Your task is to gather the lines below that hold the string "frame".

----------

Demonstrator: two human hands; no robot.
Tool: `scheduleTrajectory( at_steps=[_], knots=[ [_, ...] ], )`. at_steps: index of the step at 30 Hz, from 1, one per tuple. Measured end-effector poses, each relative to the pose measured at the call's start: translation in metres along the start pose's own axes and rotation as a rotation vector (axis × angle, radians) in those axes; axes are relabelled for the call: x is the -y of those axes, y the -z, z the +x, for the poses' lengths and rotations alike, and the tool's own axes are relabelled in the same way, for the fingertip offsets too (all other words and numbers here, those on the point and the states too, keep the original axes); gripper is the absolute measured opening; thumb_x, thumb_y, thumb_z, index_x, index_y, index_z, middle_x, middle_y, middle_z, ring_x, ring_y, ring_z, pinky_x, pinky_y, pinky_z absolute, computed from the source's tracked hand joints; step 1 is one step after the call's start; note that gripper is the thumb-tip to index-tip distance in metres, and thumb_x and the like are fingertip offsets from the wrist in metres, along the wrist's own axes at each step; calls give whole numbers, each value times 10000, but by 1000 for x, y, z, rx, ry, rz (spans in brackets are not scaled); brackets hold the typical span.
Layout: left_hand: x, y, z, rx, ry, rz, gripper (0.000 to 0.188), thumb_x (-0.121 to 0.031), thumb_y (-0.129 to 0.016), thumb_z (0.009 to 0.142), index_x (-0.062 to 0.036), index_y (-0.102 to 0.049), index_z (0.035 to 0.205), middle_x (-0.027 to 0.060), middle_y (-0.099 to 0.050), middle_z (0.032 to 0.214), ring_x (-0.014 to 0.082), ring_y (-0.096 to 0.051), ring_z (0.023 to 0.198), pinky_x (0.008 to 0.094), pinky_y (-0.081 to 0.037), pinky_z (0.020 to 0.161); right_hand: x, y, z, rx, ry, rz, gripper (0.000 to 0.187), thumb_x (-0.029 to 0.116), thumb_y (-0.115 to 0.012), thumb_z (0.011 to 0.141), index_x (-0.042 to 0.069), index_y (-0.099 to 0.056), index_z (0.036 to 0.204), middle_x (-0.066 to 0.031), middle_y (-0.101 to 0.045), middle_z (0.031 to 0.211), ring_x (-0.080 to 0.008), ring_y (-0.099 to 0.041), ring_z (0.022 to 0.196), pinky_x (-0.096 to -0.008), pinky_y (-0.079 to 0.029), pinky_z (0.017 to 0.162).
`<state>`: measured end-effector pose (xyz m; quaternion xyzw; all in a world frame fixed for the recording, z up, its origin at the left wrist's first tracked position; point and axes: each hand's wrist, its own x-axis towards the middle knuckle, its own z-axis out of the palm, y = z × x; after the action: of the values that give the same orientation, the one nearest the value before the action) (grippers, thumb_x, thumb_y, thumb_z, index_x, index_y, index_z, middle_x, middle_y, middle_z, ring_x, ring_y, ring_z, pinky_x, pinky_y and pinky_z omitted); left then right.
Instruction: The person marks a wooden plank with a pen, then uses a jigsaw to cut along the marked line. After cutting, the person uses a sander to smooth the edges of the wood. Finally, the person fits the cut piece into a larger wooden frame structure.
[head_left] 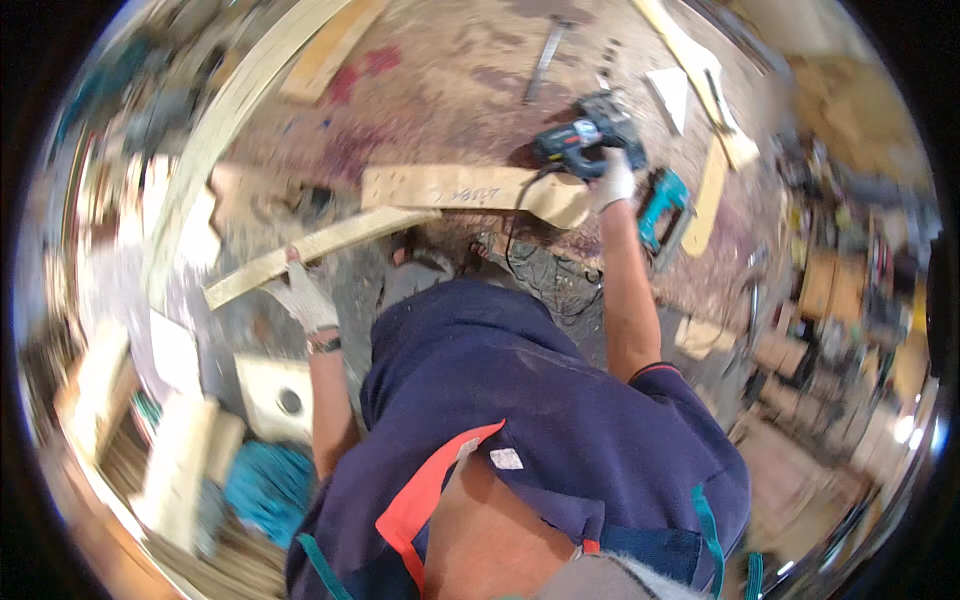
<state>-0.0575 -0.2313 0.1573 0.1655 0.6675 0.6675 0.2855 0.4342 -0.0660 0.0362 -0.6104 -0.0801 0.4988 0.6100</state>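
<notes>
My left hand (303, 299), in a white glove, grips a narrow strip of wood (325, 243) that slants up to the right. The strip's far end meets a pale shaped board (455, 188) with handwriting on it, lying along the workbench's near edge. Gloved as well, my right hand (614, 180) is closed round the handle of a black and blue corded power tool (568, 142), which looks like a jigsaw, on the bench. A dark cord (513, 222) runs from it over the board. Just right of my right wrist lies a teal tool (662, 208).
A long curved plank (225, 125) crosses the left side. On the stained workbench (460, 90) lie a metal bar (546, 62), a white triangular piece (669, 97) and wooden strips (709, 195). Blue cloth (268, 490) and boards (177, 465) are at lower left; clutter lines the right.
</notes>
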Motion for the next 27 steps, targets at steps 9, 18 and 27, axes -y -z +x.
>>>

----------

**Output of the exercise**
`<state>`: measured end-effector pose (xyz m; quaternion xyzw; all in a world frame fixed for the recording, z up, its origin at the left wrist's first tracked position; point and axes: each hand's wrist, its own x-axis towards the middle knuckle, its own z-axis out of the palm, y = z × x; after the action: of the values that give the same orientation, the one nearest the value before the action) (grippers, thumb_x, thumb_y, thumb_z, index_x, index_y, index_z, middle_x, middle_y, middle_z, ring_x, ring_y, ring_z, pinky_x, pinky_y and pinky_z omitted); left then right.
Instruction: The person marks a wooden plank with a pen, then uses a jigsaw to cut along the marked line. After cutting, the person uses a sander to smooth the edges of the wood. Finally, the person fits the cut piece into a larger wooden frame structure.

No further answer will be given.